正守は幸せな気持ちに満たされながらもすぐに眠りに落ちていった。
翌朝、目が覚めると昨晩のようなだるさもなくスッキリとしていた。
ふわ~っとあくびをしながら伸びをしようと思って、手の違和感に気づく。良守が手を握ったままベッドにもたれるようにして眠っていた。

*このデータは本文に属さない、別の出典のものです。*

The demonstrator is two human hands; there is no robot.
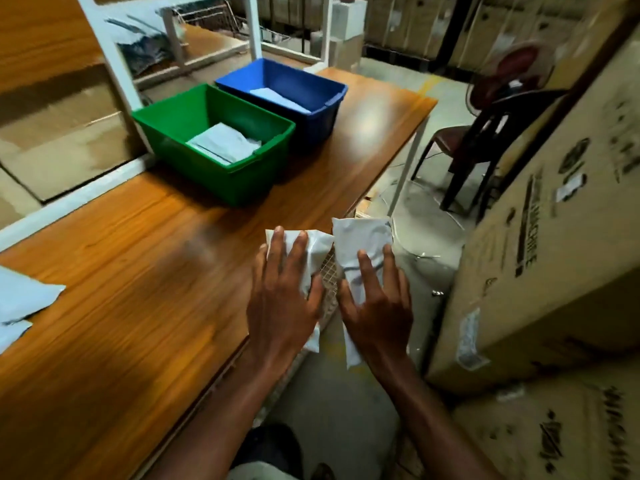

「あれ?良守もしかしてずっと握っててここで寝ちゃったのか?」
「ふあぁぁぁ、兄貴おはよう。具合どう?ってか体痛えぇ」
「お前そのまま寝ちゃったのか?」
「あぁ、なんか珍しく兄貴甘えただなぁと思って、顔見てたらいつの間にか寝ちゃった」
悪びれた様子もなく言うと、正守のおでこに手を当てる。
「うん、もう大丈夫そうだな」
それだけ言うと、濡れたタオルと氷枕、昨夜食べた桃の皿を持って部屋を出て行った。
汗で濡れたシャツを着替えてキッチンに向かうと、良守はいつものように朝ごはんを準備していた。
「良守、ありがとな」
「なにが?」
「看病とかいろいろ」
「別に大したことじゃないし、お礼言われるようなことでもないし」
「そっか。でも良守のおかげで一晩で治ったし、今日はお礼になにかするよ」
「そんなんいいって!」
「でもほんと助かったし、なにかして欲しいこととか」
「いいよそんなの!………でもそんなに言うなら……昨日みたいにちょっと甘えてほしい…っていうか…」
だんだん声が小さくなってきて最後の方は聞きとれないほどになる。
「え?聞こえなかった」
「やっぱりもういい!」
語尾までははっきりは聞こえなかった正守だったが、良守が耳まで真っ赤になってそっぽを向いてしまった理由は勘の良さで気づいた。そんなかわいい姿を放っておけるわけもなくそばまで行って抱きしめる。
「良守、ほんとにいいの?兄ちゃんなんでもしてやるよ?ちゃんと言って?」
耳元でささやくと、さらに顔を真っ赤にする。
「クソっ!このエロ坊主!耳元でしゃべるな~!!お前は一生寝込んでろ!!」
照れ隠しだとわかるその暴言に笑いながら、キャンキャン吠える良守を抱えるとそのまま寝室へと消えていった。
結局ベッドの上で正直に言わされた良守のリクエストに答え、一日甘々な時間を過ごした。